Fontes dos dois países informam que o acordo prevê o fim das hostilidades, a retomada das negociações sobre o programa nuclear iraniano e a reabertura do Estreito de Ormuz. A passagem marítima fica livre de pedágios por dois meses, mas o Irã poderá estabelecer taxas no futuro.
Em contrapartida, o governo norte-americano suspenderá sanções contra o Irã, sem, no entanto, eliminá-las por completo. O texto também prevê a manutenção da integridade territorial do Líbano diante da invasão de Israel contra o grupo Hezbollah, aliado do Irã. O governo israelense, porém, rejeita deixar as áreas ocupadas no sul do Líbano.
O pacto para encerrar a guerra entrou em vigor imediatamente após a assinatura, segundo o primeiro-ministro do Paquistão, Shehbaz Sharif, que mediou as negociações.
5 – Petróleo abaixo de US$ 80
Os preços do petróleo operam no menor nível em quase quatro mesesapós os Estados Unidos e o Irã assinarem um acordo provisório que encerra a guerra envolvendo o Irã, reabre o Estreito de Ormuz e suspende as sanções americanas sobre o petróleo de Teerã, melhorando as perspectivas de oferta da commodity.

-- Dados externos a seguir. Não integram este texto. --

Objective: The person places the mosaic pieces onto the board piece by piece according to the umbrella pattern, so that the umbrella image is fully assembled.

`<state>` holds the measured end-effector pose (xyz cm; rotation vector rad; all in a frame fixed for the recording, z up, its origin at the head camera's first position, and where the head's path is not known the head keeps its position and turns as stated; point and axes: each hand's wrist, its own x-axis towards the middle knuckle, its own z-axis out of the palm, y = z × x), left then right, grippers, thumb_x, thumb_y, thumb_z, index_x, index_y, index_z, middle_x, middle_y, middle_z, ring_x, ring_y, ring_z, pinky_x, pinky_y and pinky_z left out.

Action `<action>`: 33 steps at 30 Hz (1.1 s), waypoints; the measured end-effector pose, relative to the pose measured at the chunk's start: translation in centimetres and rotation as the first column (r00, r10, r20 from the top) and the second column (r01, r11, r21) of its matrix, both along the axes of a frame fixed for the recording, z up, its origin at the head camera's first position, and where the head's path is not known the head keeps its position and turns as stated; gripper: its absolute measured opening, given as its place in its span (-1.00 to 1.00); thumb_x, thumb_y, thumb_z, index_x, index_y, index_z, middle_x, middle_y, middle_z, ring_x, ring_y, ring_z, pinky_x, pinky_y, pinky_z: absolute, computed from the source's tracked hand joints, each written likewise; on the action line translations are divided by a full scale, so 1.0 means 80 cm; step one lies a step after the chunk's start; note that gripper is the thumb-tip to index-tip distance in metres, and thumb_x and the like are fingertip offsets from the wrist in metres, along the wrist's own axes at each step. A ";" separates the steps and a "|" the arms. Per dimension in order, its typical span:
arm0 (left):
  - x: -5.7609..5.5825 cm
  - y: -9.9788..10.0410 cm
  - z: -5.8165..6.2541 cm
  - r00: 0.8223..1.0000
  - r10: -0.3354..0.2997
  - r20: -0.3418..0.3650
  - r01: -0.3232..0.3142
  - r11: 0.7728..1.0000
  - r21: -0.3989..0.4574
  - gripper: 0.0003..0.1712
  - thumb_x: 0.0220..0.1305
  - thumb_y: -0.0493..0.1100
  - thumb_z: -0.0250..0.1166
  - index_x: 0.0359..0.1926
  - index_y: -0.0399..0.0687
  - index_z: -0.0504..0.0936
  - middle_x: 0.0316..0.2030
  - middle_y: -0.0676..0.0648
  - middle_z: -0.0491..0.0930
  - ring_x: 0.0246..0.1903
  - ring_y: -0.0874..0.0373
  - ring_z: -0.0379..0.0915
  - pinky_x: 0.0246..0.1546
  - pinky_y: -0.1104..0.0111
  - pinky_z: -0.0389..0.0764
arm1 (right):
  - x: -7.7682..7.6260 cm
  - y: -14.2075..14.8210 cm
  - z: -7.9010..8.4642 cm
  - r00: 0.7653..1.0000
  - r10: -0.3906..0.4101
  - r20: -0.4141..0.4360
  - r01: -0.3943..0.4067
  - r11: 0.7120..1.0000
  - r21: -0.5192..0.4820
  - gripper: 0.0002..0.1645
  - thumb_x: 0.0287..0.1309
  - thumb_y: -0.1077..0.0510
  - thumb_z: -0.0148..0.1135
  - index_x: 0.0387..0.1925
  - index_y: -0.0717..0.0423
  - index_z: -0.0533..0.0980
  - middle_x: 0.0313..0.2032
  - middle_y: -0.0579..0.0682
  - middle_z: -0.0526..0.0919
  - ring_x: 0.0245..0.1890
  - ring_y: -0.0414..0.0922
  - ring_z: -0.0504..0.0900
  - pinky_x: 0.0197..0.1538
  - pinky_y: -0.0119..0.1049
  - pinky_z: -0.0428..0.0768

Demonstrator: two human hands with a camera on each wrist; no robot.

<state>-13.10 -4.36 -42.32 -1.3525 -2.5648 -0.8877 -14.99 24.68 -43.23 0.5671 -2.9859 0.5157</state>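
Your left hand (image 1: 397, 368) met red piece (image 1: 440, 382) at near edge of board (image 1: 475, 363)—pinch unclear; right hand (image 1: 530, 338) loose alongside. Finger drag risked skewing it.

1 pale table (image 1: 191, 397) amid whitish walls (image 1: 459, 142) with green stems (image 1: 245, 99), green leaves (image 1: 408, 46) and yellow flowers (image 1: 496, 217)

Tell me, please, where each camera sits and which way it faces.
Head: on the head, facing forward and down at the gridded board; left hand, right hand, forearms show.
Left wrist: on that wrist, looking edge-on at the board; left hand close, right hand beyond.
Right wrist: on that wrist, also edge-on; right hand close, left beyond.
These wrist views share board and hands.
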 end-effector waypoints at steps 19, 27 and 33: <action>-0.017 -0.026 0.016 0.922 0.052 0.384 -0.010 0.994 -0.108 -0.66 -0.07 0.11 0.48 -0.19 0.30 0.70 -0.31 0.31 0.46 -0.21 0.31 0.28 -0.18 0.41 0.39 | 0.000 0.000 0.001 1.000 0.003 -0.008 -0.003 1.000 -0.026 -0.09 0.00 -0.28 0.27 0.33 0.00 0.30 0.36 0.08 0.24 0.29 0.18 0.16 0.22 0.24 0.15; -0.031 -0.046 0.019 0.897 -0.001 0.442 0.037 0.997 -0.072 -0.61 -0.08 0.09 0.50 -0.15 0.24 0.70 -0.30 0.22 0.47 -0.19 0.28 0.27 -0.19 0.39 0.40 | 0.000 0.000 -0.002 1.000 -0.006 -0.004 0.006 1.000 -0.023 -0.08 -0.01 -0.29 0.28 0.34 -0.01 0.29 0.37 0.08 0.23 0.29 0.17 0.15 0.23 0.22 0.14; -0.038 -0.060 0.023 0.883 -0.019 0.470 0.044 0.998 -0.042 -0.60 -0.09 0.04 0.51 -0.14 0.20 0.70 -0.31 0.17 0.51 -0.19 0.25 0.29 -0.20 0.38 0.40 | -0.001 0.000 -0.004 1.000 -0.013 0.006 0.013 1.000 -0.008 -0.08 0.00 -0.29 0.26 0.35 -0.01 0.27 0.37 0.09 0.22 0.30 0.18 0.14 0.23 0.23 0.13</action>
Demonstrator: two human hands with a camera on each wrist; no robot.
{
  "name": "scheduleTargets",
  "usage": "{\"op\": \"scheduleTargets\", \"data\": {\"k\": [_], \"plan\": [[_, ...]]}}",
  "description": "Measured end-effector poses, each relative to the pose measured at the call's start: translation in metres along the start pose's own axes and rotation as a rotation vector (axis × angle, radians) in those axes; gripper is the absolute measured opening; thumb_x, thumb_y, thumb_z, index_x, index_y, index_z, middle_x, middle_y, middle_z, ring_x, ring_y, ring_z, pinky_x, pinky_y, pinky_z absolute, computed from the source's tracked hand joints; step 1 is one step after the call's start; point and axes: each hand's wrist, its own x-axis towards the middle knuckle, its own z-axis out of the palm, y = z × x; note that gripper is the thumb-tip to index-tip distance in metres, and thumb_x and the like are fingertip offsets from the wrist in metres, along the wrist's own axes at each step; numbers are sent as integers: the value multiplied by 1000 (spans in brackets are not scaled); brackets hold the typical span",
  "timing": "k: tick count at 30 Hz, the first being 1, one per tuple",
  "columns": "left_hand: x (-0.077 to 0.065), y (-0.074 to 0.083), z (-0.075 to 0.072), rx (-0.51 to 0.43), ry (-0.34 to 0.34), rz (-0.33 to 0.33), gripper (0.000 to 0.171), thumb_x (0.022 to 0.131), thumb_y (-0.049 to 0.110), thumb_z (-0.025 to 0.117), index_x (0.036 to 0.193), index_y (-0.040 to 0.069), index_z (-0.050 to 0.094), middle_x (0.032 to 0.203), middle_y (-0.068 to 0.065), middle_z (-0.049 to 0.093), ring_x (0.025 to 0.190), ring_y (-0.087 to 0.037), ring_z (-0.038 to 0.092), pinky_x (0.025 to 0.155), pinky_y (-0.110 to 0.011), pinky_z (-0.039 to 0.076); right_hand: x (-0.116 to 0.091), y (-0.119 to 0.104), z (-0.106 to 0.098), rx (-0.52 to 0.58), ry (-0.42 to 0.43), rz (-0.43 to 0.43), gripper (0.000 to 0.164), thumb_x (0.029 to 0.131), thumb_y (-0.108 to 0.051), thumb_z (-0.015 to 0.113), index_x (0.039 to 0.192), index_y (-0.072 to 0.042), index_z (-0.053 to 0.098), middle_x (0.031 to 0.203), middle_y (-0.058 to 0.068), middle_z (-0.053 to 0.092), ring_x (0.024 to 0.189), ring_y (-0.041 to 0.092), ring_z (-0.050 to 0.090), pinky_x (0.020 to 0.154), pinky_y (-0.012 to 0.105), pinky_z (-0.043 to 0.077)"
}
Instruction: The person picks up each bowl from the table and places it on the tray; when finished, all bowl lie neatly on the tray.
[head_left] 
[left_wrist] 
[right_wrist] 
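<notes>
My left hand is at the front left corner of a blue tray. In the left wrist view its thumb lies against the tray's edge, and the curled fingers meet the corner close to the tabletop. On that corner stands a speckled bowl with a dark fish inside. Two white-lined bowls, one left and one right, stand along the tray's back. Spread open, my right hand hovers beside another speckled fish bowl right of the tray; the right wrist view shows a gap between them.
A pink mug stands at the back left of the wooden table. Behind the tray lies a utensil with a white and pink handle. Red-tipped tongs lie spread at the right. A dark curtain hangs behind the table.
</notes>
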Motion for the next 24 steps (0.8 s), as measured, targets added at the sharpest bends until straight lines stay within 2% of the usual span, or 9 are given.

Por volta de 10h (horário de Brasília), os contratos mais líquidos do Brent, referência para o mercado internacional, para julho caíam 1,61%, a US$ 78,29 o barril, na Intercontinental Exchange (ICE), em Londres.
Já os contratos do petróleo West Texas Intermediate (WTI) para julho tinham recuo de 2,14%, a US$ 75,16 o barril, na New York Mercantile Exchange (Nymex), nos EUA, no mesmo horário.